Biomechanical Engineering Lab, Department of Mechanical Engineering and Research Center for Biomedical Engineering, Universitat Politècnica de Catalunya, Barcelona, 08028, Spain.
Institut de Recerca Sant Joan de Déu, Esplugues de Llobregat, 08950, Spain.
J Neuroeng Rehabil. 2024 Nov 1;21(1):195. doi: 10.1186/s12984-024-01482-y.
Virtual Reality (VR) has proven to be an effective tool for motor (re)learning. Furthermore, with the current commercialization of low-cost head-mounted displays (HMDs), immersive virtual reality (IVR) has become a viable rehabilitation tool. Nonetheless, it is still an open question how immersive virtual environments should be designed to enhance motor learning, especially to support the learning of complex motor tasks. An example of such a complex task is triggering steps while wearing lower-limb exoskeletons as it requires the learning of several sub-tasks, e.g., shifting the weight from one leg to the other, keeping the trunk upright, and initiating steps. This study aims to find the necessary elements in VR to promote motor learning of complex virtual gait tasks.

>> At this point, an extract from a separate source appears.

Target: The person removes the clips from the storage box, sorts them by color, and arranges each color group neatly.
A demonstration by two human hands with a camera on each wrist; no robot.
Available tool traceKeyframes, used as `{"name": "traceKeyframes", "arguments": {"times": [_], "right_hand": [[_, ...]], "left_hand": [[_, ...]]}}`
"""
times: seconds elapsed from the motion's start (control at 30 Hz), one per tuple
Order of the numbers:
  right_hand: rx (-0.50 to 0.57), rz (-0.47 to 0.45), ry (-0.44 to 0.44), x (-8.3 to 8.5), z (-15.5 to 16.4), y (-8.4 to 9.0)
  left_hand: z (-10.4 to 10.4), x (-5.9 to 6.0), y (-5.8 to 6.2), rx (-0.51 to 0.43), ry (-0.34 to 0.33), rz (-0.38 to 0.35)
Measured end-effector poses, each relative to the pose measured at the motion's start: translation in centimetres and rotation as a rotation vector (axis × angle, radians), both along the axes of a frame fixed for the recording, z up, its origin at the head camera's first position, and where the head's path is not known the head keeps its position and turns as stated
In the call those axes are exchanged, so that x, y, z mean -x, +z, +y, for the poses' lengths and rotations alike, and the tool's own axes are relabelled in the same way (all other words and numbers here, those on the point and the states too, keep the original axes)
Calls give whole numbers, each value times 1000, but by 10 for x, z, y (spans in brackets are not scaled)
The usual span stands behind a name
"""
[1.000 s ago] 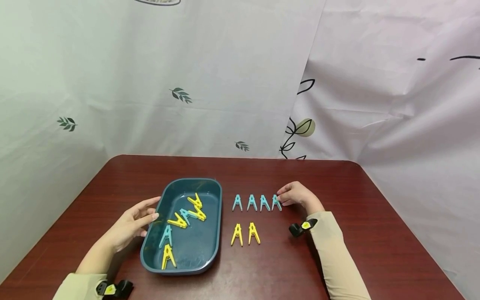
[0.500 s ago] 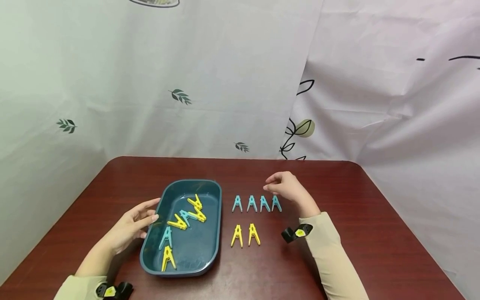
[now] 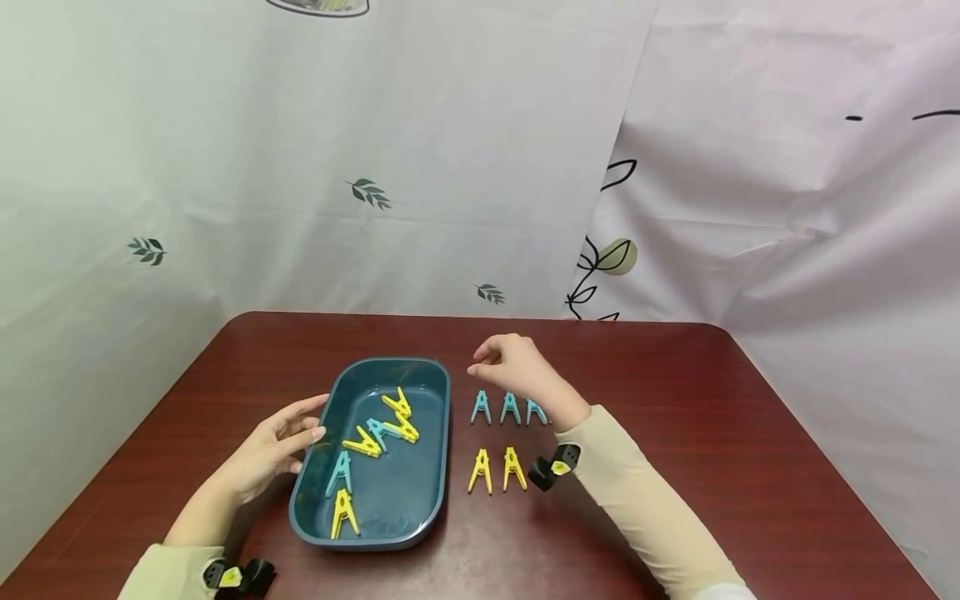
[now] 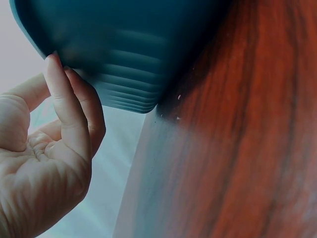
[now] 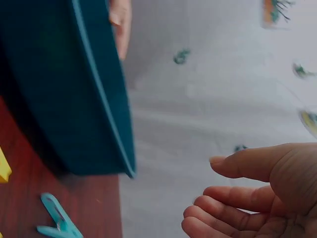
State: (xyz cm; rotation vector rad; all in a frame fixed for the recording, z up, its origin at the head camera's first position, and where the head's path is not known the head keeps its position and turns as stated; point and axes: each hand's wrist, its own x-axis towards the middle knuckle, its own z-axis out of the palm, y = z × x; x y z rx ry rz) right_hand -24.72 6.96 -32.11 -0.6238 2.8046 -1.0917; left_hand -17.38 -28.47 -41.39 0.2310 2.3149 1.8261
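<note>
While the left hand (image 3: 273, 446) rests straight fingers on the teal tray (image 3: 431, 467) on the desk (image 3: 750, 450), the right hand (image 3: 513, 362) hovers empty, loosely curled, above the blue pegs (image 3: 510, 408). Left wrist: fingertips (image 4: 54, 74) touch the tray wall. Right wrist: relaxed fingers (image 5: 223, 213), one peg (image 5: 57, 218) below. Pegs look light, stiff; pinch their flared legs.
</note>
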Motion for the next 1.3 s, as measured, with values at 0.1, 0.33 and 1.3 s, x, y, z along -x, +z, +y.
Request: {"name": "traceKeyframes", "arguments": {"times": [0.1, 0.33, 1.3], "right_hand": [[-26, 3, 50, -2, -15, -5], [-86, 25, 210, -10, -49, -19], [-759, 299, 224, -32, -114, -62]], "left_hand": [[0, 1, 0, -1, 4, -2], [-1, 1, 0, -5, -1, 1], [1, 0, 0, -9, -9, 6]]}}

In this study, we developed an HMD-IVR-based system for training to control wearable lower-limb exoskeletons for people with sensorimotor disorders. The system simulates a virtual walking task of an avatar resembling the sub-tasks needed to trigger steps with an exoskeleton. We ran an experiment with forty healthy participants to investigate the effects of first- (1PP) vs. third-person perspective (3PP) and the provision (or not) of concurrent visual feedback of participants' movements on the walking performance - namely number of steps, trunk inclination, and stride length -, as well as the effects on embodiment, usability, cybersickness, and perceived workload.
We found that all participants learned to execute the virtual walking task. However, no clear interaction of perspective and visual feedback improved the learning of all sub-tasks concurrently. Instead, the key seems to lie in selecting the appropriate perspective and visual feedback for each sub-task. Notably, participants embodied the avatar across all training modalities with low cybersickness levels. Still, participants' cognitive load remained high, leading to marginally acceptable usability scores.
Our findings suggest that to maximize learning, users should train sub-tasks sequentially using the most suitable combination of person's perspective and visual feedback for each sub-task. This research offers valuable insights for future developments in IVR to support individuals with sensorimotor disorders in improving the learning of walking with wearable exoskeletons.
虚拟现实(VR)已被证明是一种有效的运动(再)学习工具。此外,随着低成本头戴式显示器(HMD)的商业化,沉浸式虚拟现实(IVR)已成为一种可行的康复工具。尽管如此,沉浸式虚拟环境应该如何设计以增强运动学习,特别是支持复杂运动任务的学习,仍然是一个悬而未决的问题。一个这样的复杂任务的例子是在穿着下肢外骨骼时触发步伐,因为它需要学习几个子任务,例如将重量从一条腿转移到另一条腿,保持躯干直立,并开始迈出步伐。本研究旨在找到 VR 中的必要元素,以促进复杂虚拟步态任务的运动学习。
在这项研究中,我们开发了一种基于 HMD-IVR 的系统,用于训练控制可穿戴下肢外骨骼的人员,以进行传感器运动障碍患者的行走任务。该系统模拟了一个类似于使用外骨骼触发步伐所需的子任务的虚拟行走任务。我们进行了一项包含 40 名健康参与者的实验,以研究第一人称(1PP)与第三人称(3PP)视角以及提供(或不提供)参与者运动的并发视觉反馈对行走性能的影响,即步数、躯干倾斜度和步长,以及对体现感、可用性、晕动病和感知工作负荷的影响。
我们发现所有参与者都学会了执行虚拟行走任务。然而,视角和视觉反馈的交互并没有明显改善所有子任务的学习。相反,关键似乎在于为每个子任务选择适当的视角和视觉反馈。值得注意的是,参与者在所有培训模式下都以低晕动病水平体现了虚拟化身。尽管如此,参与者的认知负荷仍然很高,导致可用性评分仅可接受。
我们的研究结果表明,为了最大限度地提高学习效果,用户应该使用最适合每个子任务的人的视角和视觉反馈的组合,依次训练子任务。这项研究为 IVR 的未来发展提供了有价值的见解,以支持传感器运动障碍患者通过可穿戴外骨骼改善行走学习。